(What this task involves): Each line of the data below from the one holding "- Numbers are" to the one holding "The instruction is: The", inclusive, is to be reproduced exactly; no other line belongs in the answer.
/---
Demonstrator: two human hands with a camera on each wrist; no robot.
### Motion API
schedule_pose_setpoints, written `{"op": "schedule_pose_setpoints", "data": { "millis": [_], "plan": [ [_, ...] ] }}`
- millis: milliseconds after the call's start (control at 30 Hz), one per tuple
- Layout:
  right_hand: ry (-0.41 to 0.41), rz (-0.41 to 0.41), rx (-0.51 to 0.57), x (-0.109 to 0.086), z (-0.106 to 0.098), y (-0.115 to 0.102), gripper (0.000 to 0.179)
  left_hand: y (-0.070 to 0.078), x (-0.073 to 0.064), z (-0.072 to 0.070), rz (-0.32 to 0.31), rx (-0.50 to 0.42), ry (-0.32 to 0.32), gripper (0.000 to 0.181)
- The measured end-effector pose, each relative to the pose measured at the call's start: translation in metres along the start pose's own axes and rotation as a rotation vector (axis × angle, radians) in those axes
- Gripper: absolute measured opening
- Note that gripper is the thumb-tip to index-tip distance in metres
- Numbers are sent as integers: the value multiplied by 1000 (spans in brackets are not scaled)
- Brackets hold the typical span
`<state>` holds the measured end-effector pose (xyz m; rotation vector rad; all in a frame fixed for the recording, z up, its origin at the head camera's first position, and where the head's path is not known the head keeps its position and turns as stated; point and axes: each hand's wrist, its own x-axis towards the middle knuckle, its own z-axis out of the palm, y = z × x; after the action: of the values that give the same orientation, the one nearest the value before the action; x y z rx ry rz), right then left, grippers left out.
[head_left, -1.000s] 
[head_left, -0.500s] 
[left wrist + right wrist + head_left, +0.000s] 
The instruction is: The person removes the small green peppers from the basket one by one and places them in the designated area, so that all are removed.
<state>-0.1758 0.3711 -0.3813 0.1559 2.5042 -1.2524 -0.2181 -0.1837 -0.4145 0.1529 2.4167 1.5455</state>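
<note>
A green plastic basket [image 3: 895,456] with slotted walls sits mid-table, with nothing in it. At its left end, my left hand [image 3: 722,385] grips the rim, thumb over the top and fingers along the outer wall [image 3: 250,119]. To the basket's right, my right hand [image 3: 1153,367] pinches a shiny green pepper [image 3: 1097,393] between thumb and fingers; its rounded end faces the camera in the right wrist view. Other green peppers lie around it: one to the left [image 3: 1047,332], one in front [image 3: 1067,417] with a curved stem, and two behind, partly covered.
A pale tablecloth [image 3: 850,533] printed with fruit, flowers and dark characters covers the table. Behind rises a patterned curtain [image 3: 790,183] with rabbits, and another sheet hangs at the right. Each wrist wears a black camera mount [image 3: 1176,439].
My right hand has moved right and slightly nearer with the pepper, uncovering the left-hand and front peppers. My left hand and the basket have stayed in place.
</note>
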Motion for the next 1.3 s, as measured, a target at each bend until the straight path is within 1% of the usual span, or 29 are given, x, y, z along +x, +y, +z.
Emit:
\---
(Your solution):
- Numbers are sent as integers: the value multiplied by 1000 (spans in brackets are not scaled)
- Brackets hold the typical span
`<state>` holds the measured end-effector pose (xyz m; rotation vector rad; all in a frame fixed for the recording, z up, its origin at the head camera's first position, and where the head's path is not known the head keeps its position and turns as stated; point and axes: each hand's wrist, its own x-axis towards the middle knuckle, its own z-axis out of the palm, y = z × x; after the action: of the values that give the same orientation, the one nearest the value before the action; x y z rx ry rz), right then left, grippers left out.
[head_left, -1.000s] 
[head_left, -0.500s] 
[left wrist + right wrist + head_left, +0.000s] 
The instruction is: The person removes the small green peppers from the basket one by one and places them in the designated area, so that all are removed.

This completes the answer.